What is required: Find the word "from" in the material below and gather every line that contains it.
╔══
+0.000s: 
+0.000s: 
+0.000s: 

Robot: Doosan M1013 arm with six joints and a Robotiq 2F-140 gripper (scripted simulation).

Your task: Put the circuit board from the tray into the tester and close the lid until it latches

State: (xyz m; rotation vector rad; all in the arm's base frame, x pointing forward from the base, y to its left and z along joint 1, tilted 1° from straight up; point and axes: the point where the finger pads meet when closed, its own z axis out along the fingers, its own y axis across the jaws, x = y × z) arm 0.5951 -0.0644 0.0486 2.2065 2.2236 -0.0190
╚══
Result of this exercise:
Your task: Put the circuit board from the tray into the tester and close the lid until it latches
State: (xyz m; rotation vector rad; all in the arm's base frame, x pointing forward from the base, y to its left and z along joint 1, tilted 1° from straight up; point and axes: the point where the finger pads meet when closed, its own z axis out along the fingers, its own y axis across the jaws, x = y × z) arm 0.5951 -0.0644 0.0486 2.2065 2.2236 -0.0190

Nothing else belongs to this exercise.